M and J don’t like to be separated. Though they annoy each other and feel overwhelmed with the art of sharing from time to time, as siblings do, they prefer each other’s close company. J learns a lot from his big brother (like how to get dressed and sing) and M never hesitates to include J in his activities.

Their bond began when J was in my womb, every day growing stronger until one day he’d feel ready for life Earthside. From age 2.5 to 3.5 years, M watched my belly swell bigger and bigger. He knew his little brother was inside ‘swimming in water.’ He knew J could hear him so he spoke to him often. He said “Good morning!,” and “Good night!” every day for months, with a morning kiss and night kiss (and lots of extras in between).

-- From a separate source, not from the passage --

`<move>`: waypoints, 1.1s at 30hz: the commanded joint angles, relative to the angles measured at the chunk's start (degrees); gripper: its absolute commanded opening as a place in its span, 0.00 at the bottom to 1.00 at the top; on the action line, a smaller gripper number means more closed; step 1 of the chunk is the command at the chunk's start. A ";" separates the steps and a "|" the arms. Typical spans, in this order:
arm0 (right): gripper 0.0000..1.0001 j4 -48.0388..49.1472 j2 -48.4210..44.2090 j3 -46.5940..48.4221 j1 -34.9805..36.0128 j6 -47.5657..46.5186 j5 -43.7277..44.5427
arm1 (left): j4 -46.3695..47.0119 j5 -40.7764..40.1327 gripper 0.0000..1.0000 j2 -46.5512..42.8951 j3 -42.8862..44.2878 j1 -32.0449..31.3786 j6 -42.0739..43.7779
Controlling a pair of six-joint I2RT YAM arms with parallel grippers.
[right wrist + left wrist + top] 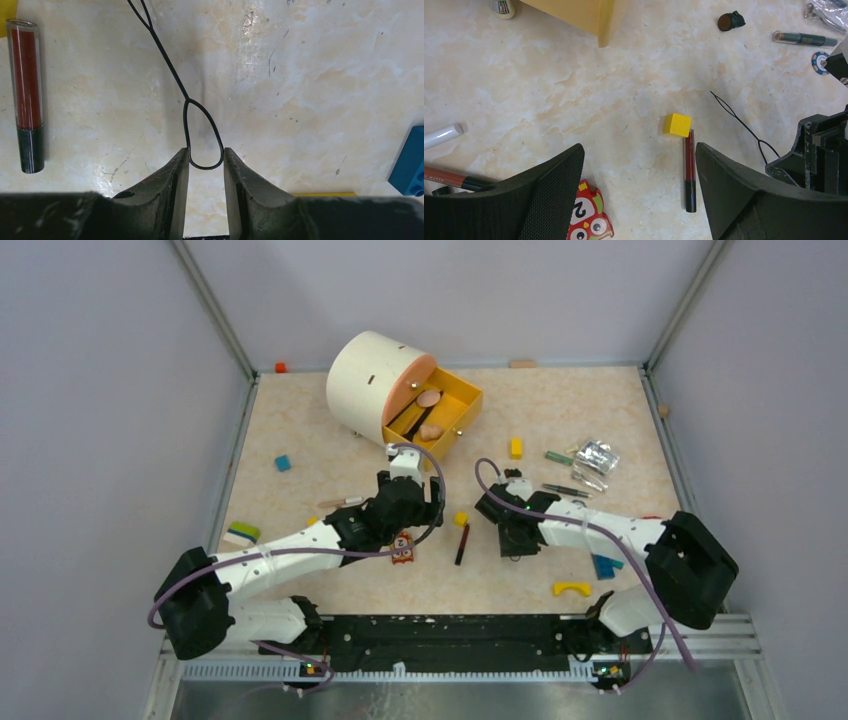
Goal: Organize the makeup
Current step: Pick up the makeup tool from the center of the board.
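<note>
Marble-patterned surface (560,400) shows our right jaws pinched lightly on the wire loop (186,100) near the red tube (27,95), left jaws wide and empty nearby, and we fear the springy wire may slip out or snag if lifted

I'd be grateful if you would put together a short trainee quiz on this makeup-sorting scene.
1. True or false: the yellow drawer already holds peach puffs.
2. What sits between the right gripper's fingertips? A a blue block; B the loop of the black wire-loop tool; C a red tube.
3. Complete: the left gripper's jaws stand ____.
Key: 1 true; 2 B; 3 open.
</note>
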 commanded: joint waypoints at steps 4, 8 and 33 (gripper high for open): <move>0.31 -2.35 -3.52 3.82 -0.54 -0.46 2.22 | 2.06 0.16 0.87 -0.66 1.53 0.37 0.50; 0.31 -3.37 -4.16 5.09 -0.61 -0.84 2.43 | 1.65 -0.19 0.87 -0.71 1.87 0.39 0.66; 0.31 -9.76 1.03 30.77 -4.85 -9.42 7.05 | -21.45 -9.78 0.90 -8.24 17.30 5.66 4.28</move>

He saw J for the first time around midnight, about an hour after he was born. I was laying in our bed with J on my breast. M gave J a kiss — a real, live, salty, good morning and good night kiss — right on his freshly born little head.

M had the honor of separating his little brother’s cord. We chose a Sacred Severance ceremony involving quiet, meditation, and burning of the cord instead of cutting. M, his dad, and our doula held candles to the cord in gentle recognition of this significant alteration. M was not present for the birth so this was his special contribution to our welcoming of J into the land of lung breathers.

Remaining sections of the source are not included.